In [None]:
from datascience import Table
%matplotlib inline
import matplotlib.pyplot as plt
import numpy as np
plt.style.use('fivethirtyeight')

import pandas as pd

## Just for reference, since datasience is evolving rapidly
import datascience as ds
ds.__version__

# Inequality and Poverty: How Confident are We about the Trends?

We will first look at the famous findings by Thomas Piketty and Emanuel Saez, and then proceed to a discussion of confidence intervals. We will look at how confidence intervals have been calculated in more traditional classes, and then you will use what you have learned in DS8 to calculate confidence intervals on an example of historical poverty rates among the elderly in the US.

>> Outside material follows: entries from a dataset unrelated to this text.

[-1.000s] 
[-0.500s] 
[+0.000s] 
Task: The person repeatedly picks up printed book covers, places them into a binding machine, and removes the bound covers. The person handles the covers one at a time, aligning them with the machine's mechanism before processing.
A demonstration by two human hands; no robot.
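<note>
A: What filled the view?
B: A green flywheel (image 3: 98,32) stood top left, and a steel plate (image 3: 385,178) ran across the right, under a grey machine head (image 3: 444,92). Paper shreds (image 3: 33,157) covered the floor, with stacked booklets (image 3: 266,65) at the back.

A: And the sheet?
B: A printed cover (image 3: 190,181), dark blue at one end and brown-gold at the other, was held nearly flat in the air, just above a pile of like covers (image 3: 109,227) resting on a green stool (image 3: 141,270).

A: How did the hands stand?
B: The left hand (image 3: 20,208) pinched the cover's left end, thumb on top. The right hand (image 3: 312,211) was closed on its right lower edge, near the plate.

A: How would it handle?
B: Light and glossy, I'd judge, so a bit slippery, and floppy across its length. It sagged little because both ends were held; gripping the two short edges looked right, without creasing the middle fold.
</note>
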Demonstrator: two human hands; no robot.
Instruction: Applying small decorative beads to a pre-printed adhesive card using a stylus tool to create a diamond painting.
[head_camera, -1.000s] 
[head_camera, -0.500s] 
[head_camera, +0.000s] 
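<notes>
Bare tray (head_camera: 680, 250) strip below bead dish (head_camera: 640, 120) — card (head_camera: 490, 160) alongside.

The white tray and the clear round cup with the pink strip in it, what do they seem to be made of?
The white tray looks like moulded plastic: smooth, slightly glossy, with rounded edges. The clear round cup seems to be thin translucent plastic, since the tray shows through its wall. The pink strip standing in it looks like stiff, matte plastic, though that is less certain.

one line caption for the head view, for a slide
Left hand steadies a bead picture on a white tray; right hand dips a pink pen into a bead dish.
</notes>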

/I/ Inequality in historical perspective 

/II/ Confidence intervals – the traditional approach

/III/ Confidence intervals – the newer approach



## /I/ Inequality

We will use the Piketty Saez data-set. 

http://eml.berkeley.edu/~saez/ 

Note that this is real ‘teaching moment’: they got the data from archives to answer an empirical question. The Internal Revenue Service keeps the records, and it took until the late 1990s for someone to systematically analyze tax returns of top income earners. Note also, the analysis relies heavily on what we termed descriptive stats and on – visualization. 

Let’s make what has become known as the Golden Gate graph:

In [None]:
ustopincome= Table.read_table("https://github.com/data-8/history-connector/raw/gh-pages/ustop10y.csv")
ustopincome

One question that suggests itself is, what happened to poverty rates during this period. We will turn to the poverty rates in the elderly population in the US, and cover during our discussion the topic more broadly.

## /II/ Confidence Intervals

BIG CAVEAT: ASSUME THAT THE DATA ARE A RAMDOM DRAW, which they are not, and we will see this next week in class with permutation tests.

Below is an outline of what we will cover in discussion:
The CI is a range (or interval) of values that is likely to contain the pop parameter, and the CI is associated with a degree of confidence (denoted by the Greek letter alpha)

The procedure traditionally contains the following several steps:
-Calculate the mean and the standard deviation of the sample
-Determine the confidence level of interest, usually a 90%, 95%, and 99%, and the critical value associated with that level, 1.645, 1.96, 2.575, respectively
-Calculate the margin of error


In [None]:
pov= Table.read_table("https://github.com/data-8/history-connector/raw/gh-pages/us65pov.csv")
pov

In [None]:
#Let's see the trends overall:

(
pov.
select(["year", "w65pc" , "b65pc", "h65pc", "65pc", "a65pc"]).
plot("year", ["w65pc" , "b65pc", "h65pc", "65pc", "a65pc"])
     )

In [None]:
#Comparing the African American and white "sample"
diffpov = pov.select(["w65pc", "b65pc"])
diffpov

In [None]:
#A visualization of the "sample" -- note again, this is Census data

viz_uspov = diffpov.select(["w65pc"])
viz_uspov.hist(bins=np.arange(0, 60, 1))

In [None]:
viz_bpov = diffpov.select(["b65pc"])
viz_bpov.hist(bins=np.arange(0, 60, 1))

In [None]:
#The means
bmean = np.mean(diffpov["b65pc"])
bmean

In [None]:
wmean = np.mean(diffpov["w65pc"])
wmean

In [None]:
# The STDs for "samples"

stdb = diffpov ["b65pc"].std()
stdb

In [None]:
stdw = diffpov ["w65pc"].std()
stdw

In [None]:
# The CIs for the two "samples", and we cover the steps in discussion
#Note, as in class, 95% is taken

conf95b = (stdb/len(diffpov.rows)**0.5)*1.96
conf95b

In [None]:
# How would you change this to a 99% or a 90%

In [None]:
conf95w = (stdw/len(diffpov.rows)**0.5)*1.96
conf95w

In [None]:
#If CIs do not overlap, then we can reject the hypothesis of equal poverty rates

wmean + conf95w

In [None]:
bmean - conf95b

In [None]:
#What kind of conclusion can you draw? 

## /III/ Your Turn with CIs 

Here's the code from class:

def average_ci(sample, label):
    deviations = Table(['Resample #', 'Deviation'])
    n = sample.num_rows
    average = np.average(sample.column(label))
    for i in np.arange(1000):
        resample = sample.sample(n, with_replacement=True)
        dev = np.average(resample.column(label)) - average
        deviations.append([i, dev])
    return (average - percentile(97.5, deviations.column(1)),
            average - percentile(2.5, deviations.column(1)))

average_ci(sample, 'Duration')

Could you adapt it to construct a CI based on our "sample"?